Punxsutawney Phil is Christian, Actually
Thursday is Groundhog Day. I’m not going to make any predictions, since I live in southern California, where six more weeks of winter just means they have to turn on the Chateau Marmont patio heat lamps.
This month also marks 30 years of Groundhog Day, the rare cinematic classic not spoiled by pointless sequels, reboots, or Broadway musical adaptations. Much has been written about the surprising philosophical resonance of the hero’s dilemma, inexplicably condemned to repeat the same 24 hour period over and over. Buddhists have seen it as a depiction of the cycle of death and rebirth known as samsara. Others have interpreted it through the lens of psychoanalysis or self-help.
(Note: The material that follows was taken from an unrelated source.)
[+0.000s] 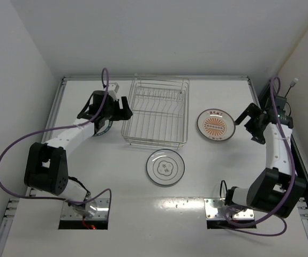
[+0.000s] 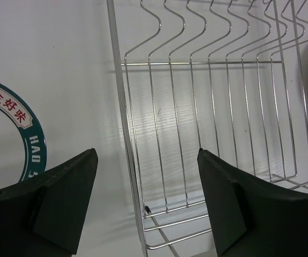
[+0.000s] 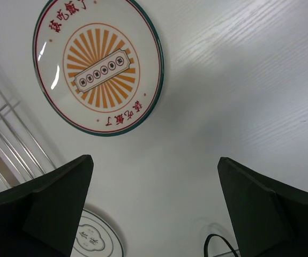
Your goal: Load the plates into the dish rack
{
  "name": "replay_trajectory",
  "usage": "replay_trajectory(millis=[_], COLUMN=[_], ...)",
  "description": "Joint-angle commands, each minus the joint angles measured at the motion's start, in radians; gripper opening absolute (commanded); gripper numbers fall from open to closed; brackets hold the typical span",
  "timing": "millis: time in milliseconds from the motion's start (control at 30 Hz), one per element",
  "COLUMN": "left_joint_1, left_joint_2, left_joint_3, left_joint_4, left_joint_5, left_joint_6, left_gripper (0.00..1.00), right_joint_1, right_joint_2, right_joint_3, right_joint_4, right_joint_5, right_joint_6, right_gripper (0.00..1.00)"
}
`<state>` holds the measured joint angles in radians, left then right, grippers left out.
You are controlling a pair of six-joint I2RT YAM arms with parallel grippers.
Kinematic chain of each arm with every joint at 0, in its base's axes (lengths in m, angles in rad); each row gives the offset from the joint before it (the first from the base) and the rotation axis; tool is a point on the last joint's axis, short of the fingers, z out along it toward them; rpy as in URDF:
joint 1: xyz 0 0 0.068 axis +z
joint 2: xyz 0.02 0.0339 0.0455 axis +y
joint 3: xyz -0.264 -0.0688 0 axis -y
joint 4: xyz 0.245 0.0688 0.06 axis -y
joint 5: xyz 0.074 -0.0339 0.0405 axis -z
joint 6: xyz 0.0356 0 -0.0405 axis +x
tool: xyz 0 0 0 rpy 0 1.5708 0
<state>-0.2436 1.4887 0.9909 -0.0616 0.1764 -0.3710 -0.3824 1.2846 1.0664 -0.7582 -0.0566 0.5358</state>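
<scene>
Top external view is showing my left end effector (image 1: 123, 108) hanging wide open and empty at the left side of the dish rack (image 1: 156, 111). The teal-rimmed plate (image 2: 37, 150) is lying flat on the counter (image 1: 207, 176) beside my fingers, away from the rack. My right end effector (image 1: 252, 125), equally open and empty, is facing the sunburst plate (image 1: 216, 124).

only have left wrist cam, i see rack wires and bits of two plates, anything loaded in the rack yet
observer: No, the dish rack holds no plates yet.
operator: wheres the third plate
observer: The dark-ringed plate lies flat on the table, just in front of the rack's near edge.
operator: and the right hand
observer: The right hand is open and holds nothing, just right of the sunburst plate.
</scene>
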Motion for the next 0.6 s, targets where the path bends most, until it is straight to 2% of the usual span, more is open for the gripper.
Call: replay_trajectory(millis=[0,367,567], left_joint_1=[-0.008,-0.008,-0.008], left_joint_2=[-0.002,-0.036,-0.036], left_joint_3=[0.041,0.061,0.052], left_joint_4=[0.026,-0.003,-0.012], left_joint_5=[0.018,-0.032,-0.052], left_joint_6=[0.018,0.058,0.076], left_gripper=[0.73,0.74,0.74], right_joint_1=[-0.016,-0.161,-0.193], right_joint_2=[0.033,0.286,0.496], right_joint_3=[-0.011,-0.062,-0.017], right_joint_4=[0.039,0.146,0.211], right_joint_5=[-0.014,-0.213,-0.319], right_joint_6=[0.009,0.046,0.046], right_gripper=[1.0,1.0,0.92])
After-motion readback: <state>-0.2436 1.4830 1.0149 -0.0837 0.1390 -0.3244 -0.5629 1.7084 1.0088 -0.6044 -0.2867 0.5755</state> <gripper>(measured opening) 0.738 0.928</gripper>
The theory I prefer is that Murray’s bitter weatherman is in purgatory. This seems a fitting tribute to the holiday’s origins in the Christian feast of Candlemas. So I suppose a good way to celebrate Groundhog Day would be to pray for those souls undergoing purification in preparation for their final reward.
I first saw Groundhog Day in a dismal, Stalinist “House of Culture” in the depressed northern Czech industrial town of Ústí nad Labem. Fresh out of college, I had recently begun a job teaching English at a natural gas distribution company there, and was beginning to doubt the wisdom of my decision. Bill Murray was a great comfort to me that afternoon, and to this day that movie takes me back to the terrifying yet exhilarating uncertainty of my early 20s. Some springtimes will never return.
Groundhog Day means another holiday (also Christian in origin) is not far behind. Proper gift giving is crucial, either to secure a new Valentine or placate a current one. But what to get her? Some of that goop she rubs on her face? A new pair of those going-to-the-grocery-store pants? A sparkly rock? Align can help you decide with its excellent Non-Woke Gift Guide.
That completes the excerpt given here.